ステップ 1: Prefect Community CloudまたはPrefect Server

  1. Prefect Community Cloudの利用: Prefect Cloudにサインアップし、組織を設定します。Prefect Cloudは、フローのオーケストレーションと監視をクラウド上で管理するサービスです。Prefect Cloudにアクセスしてアカウントを作成します。

  2. Prefect Server(自己ホスト)のセットアップ: Serverは、Prefect 2.0のコアオーケストレーションエンジンであり、ローカルマシンや自己管理サーバーにセットアップすることができます。Serverをセットアップするには、適切なインストール手順に従ってServerサービスを起動します。

    prefect server start
    

    これにより、serverサーバーが開始され、デフォルトでhttp://localhost:4200でアクセスできるようになります。

ステップ 2: Prefectエージェントの設定

Prefectエージェントは、フローの実行を管理し、指定された実行環境(例:Cloud Run)でフローを実行します。Cloud Runや他の実行環境でフローを実行するには、適切なエージェントをセットアップし、Prefect CloudまたはServerサーバーに接続します。

  1. エージェントの起動:

    Prefect Cloudを使用している場合は、Prefect Cloudのダッシュボードで提供されるエージェント起動コマンドを使用します。

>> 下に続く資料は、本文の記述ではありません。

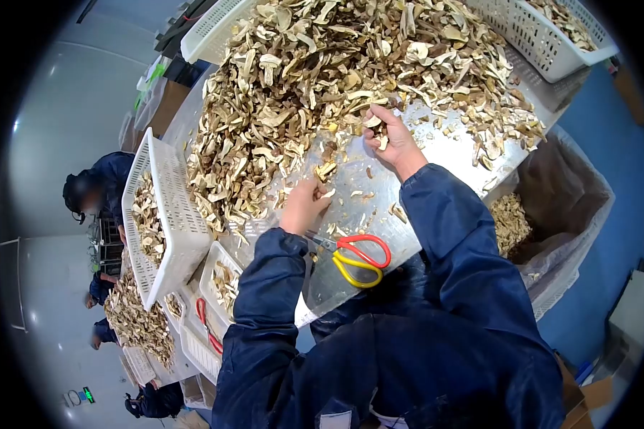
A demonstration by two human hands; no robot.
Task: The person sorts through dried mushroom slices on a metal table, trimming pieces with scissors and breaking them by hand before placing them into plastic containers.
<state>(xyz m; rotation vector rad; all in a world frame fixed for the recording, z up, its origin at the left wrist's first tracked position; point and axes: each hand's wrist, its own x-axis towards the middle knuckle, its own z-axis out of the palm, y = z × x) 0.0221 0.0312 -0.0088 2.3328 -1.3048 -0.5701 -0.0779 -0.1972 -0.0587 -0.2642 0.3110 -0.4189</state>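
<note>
My right hand (395,143) is closed around pale dried mushroom slices, just in front of the big heap of slices (286,93). Lower and to the left, my left hand (306,205) has its fingers curled together at a small pale piece by the heap's lower edge. Scissors (361,259) with one red and one yellow handle lie on the metal table (393,232), their blades running beside my left wrist. Small crumbs and slices are scattered between my two hands.
A white basket (182,200) of slices stands left, with a smaller tray (211,286) and red-handled scissors (206,325) below it. Another basket (544,43) is at upper right, above a lined bin (572,214). Co-workers (100,186) are at far left.
</note>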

    Orionを自己ホストしている場合は、以下のコマンドを使用してローカルエージェントを起動します。

    prefect agent start
    

ステップ 3: フローの登録と実行

フローをPrefect CloudまたはServerに登録し、エージェントを使用して指定した実行環境でフローを実行します。フローの登録は、フロー定義ファイル内から、またはCLIを使用して行うことができます。

  1. フローの登録:

    from prefect import flow
    
    @flow
    def my_flow():
        # フローロジック
    
    my_flow.register(project_name="my_project")
    
  2. フローの実行:

    フローが登録されると、Prefect UIまたはCLIを使用してフローをトリガーできます。また、スケジュールされた実行やAPIを通じた実行も可能です。

ステップ 4: Prefect UIの利用

Prefect CloudまたはServer UIを使用して、フローの実行状態、履歴、ログなどを監視し、管理します。UIでは、実行中のフローの状態の確認、過去のフロー実行の履歴の閲覧、フローのパラメータの調整、スケジュールの設定などが可能です。